- _Given information_
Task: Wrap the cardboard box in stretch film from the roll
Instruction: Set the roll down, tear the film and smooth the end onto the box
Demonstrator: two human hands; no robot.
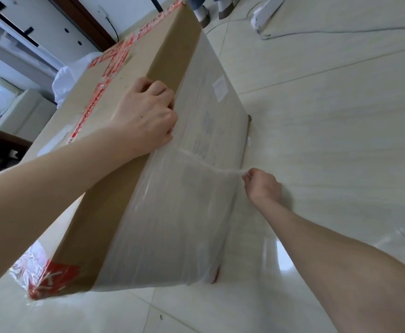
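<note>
A long flat cardboard box (pixel 163 51) with red printed tape stands on edge on the tiled floor. Clear stretch film (pixel 172 212) covers its right face and wraps over the near end. My left hand (pixel 146 116) rests on the box's top edge, fingers curled over the film's upper border and pressing it there. My right hand (pixel 262 185) is lower, beside the right face, pinching a stretched strand of film between thumb and fingers and pulling it away from the box. The roll is not in view.
Pale floor tiles (pixel 328 116) spread to the right. A white device with a cable (pixel 266 13) lies at the far right. Someone's feet (pixel 205 14) stand beyond the box's far end. White bags (pixel 67 80) and furniture sit to the left.
</note>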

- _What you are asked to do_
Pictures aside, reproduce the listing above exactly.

- _Task result_
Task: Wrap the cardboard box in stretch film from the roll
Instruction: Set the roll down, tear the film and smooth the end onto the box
Demonstrator: two human hands; no robot.
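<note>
A long flat cardboard box (pixel 163 51) with red printed tape stands on edge on the tiled floor. Clear stretch film (pixel 172 212) covers its right face and wraps over the near end. My left hand (pixel 146 116) rests on the box's top edge, fingers curled over the film's upper border and pressing it there. My right hand (pixel 262 185) is lower, beside the right face, pinching a stretched strand of film between thumb and fingers and pulling it away from the box. The roll is not in view.
Pale floor tiles (pixel 328 116) spread to the right. A white device with a cable (pixel 266 13) lies at the far right. Someone's feet (pixel 205 14) stand beyond the box's far end. White bags (pixel 67 80) and furniture sit to the left.
</note>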

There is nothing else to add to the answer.